[Task statement]: Only the lines below starting at the one containing "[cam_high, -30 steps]" and ending at the one containing "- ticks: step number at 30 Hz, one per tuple" belong in the answer, each copied exactly.

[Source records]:
╭──

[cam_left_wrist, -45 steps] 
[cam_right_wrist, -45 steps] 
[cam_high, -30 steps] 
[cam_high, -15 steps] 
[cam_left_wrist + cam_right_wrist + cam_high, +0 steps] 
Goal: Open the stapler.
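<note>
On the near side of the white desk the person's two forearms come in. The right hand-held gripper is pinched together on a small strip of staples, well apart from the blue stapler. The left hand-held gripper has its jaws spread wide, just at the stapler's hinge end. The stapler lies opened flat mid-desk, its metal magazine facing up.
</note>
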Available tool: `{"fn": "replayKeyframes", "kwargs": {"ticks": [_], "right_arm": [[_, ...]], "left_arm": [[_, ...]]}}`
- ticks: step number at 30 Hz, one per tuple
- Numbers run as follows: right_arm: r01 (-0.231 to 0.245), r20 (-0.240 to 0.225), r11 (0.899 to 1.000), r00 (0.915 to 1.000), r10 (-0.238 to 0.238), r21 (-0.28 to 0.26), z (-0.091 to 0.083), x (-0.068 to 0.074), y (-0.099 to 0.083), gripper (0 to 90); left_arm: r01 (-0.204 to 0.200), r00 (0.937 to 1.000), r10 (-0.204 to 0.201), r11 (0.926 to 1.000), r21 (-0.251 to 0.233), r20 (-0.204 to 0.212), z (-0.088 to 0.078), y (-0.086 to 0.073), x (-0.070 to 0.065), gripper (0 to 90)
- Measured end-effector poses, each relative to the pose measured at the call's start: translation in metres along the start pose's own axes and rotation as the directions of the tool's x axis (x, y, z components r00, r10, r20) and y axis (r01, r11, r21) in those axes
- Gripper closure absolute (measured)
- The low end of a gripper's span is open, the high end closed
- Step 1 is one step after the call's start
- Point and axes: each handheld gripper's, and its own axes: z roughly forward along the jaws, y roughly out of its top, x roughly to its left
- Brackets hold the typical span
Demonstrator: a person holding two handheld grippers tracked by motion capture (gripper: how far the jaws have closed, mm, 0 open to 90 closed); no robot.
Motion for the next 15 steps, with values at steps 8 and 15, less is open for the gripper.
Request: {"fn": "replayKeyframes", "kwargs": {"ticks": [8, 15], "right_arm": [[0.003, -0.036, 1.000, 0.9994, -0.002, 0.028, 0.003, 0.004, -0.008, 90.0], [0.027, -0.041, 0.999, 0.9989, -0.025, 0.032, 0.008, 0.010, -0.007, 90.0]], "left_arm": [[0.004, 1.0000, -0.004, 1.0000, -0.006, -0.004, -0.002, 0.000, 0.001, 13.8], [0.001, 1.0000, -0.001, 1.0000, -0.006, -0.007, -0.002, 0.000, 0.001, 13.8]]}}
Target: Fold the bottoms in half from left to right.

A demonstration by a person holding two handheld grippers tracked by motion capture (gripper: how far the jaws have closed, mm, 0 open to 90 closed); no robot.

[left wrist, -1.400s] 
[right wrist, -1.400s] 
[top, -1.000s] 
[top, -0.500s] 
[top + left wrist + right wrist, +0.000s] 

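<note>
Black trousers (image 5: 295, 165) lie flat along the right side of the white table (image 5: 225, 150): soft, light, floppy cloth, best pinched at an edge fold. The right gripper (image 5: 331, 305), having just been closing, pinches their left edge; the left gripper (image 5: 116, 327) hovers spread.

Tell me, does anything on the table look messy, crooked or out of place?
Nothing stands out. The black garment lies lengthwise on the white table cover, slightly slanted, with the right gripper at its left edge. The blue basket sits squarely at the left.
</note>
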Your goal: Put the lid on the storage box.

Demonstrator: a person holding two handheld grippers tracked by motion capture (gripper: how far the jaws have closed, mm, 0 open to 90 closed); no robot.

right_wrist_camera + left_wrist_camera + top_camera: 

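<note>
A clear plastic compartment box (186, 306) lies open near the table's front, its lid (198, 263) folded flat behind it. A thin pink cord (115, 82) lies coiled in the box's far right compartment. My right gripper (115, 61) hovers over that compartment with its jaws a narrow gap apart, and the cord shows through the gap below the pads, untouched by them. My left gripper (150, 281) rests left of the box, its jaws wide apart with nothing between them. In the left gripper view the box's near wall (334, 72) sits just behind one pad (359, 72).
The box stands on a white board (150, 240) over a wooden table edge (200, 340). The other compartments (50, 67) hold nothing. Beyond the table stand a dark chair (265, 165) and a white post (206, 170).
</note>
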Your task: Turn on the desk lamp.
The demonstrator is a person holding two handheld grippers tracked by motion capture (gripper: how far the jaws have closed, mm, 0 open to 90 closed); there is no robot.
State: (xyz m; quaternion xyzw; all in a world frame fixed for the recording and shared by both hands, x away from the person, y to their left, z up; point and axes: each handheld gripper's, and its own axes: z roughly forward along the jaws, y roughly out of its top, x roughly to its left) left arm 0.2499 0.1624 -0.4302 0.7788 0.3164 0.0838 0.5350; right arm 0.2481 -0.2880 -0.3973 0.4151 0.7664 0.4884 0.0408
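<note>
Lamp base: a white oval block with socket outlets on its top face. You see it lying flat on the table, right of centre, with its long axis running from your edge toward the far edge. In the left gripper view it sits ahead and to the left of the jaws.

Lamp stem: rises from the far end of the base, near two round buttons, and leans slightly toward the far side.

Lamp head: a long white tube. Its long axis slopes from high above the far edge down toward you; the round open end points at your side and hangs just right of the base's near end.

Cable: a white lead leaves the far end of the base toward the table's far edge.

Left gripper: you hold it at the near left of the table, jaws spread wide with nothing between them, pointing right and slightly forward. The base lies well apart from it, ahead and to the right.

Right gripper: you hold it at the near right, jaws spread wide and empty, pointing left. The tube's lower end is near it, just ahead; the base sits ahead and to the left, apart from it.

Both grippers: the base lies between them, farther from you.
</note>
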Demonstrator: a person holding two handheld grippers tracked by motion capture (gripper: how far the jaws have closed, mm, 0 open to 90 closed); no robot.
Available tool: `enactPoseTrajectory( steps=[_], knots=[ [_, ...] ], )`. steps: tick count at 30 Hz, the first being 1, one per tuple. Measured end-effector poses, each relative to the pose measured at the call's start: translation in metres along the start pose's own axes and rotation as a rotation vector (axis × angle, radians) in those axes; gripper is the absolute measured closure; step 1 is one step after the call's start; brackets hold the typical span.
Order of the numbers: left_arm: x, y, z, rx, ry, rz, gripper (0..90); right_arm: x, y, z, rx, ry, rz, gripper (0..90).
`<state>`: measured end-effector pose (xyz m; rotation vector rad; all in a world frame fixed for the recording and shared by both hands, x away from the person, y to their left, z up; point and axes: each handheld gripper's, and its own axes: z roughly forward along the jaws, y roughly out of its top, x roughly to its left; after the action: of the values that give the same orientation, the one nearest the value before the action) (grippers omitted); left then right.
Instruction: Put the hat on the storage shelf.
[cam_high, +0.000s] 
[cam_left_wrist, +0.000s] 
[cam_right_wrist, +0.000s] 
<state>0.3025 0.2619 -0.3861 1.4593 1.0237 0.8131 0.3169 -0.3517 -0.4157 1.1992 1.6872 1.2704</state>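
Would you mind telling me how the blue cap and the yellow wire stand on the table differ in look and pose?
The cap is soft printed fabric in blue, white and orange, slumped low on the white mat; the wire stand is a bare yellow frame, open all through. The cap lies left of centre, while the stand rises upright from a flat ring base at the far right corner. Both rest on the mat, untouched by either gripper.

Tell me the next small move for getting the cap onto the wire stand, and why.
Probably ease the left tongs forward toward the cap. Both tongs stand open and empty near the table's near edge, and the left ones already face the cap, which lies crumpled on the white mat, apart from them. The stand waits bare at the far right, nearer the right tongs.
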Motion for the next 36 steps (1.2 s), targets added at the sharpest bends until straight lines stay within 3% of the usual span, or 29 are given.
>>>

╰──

[Your response]:
[cam_high, -30 steps] 
[cam_high, -15 steps] 
[cam_left_wrist + cam_right_wrist + cam_high, +0 steps] 
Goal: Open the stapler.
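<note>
On the near side of the white desk the person's two forearms come in. The right hand-held gripper is pinched together on a small strip of staples, well apart from the blue stapler. The left hand-held gripper has its jaws spread wide, just at the stapler's hinge end. The stapler lies opened flat mid-desk, its metal magazine facing up.
</note>
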Available tool: `{"fn": "replayKeyframes", "kwargs": {"ticks": [_], "right_arm": [[_, ...]], "left_arm": [[_, ...]]}}`
- ticks: step number at 30 Hz, one per tuple

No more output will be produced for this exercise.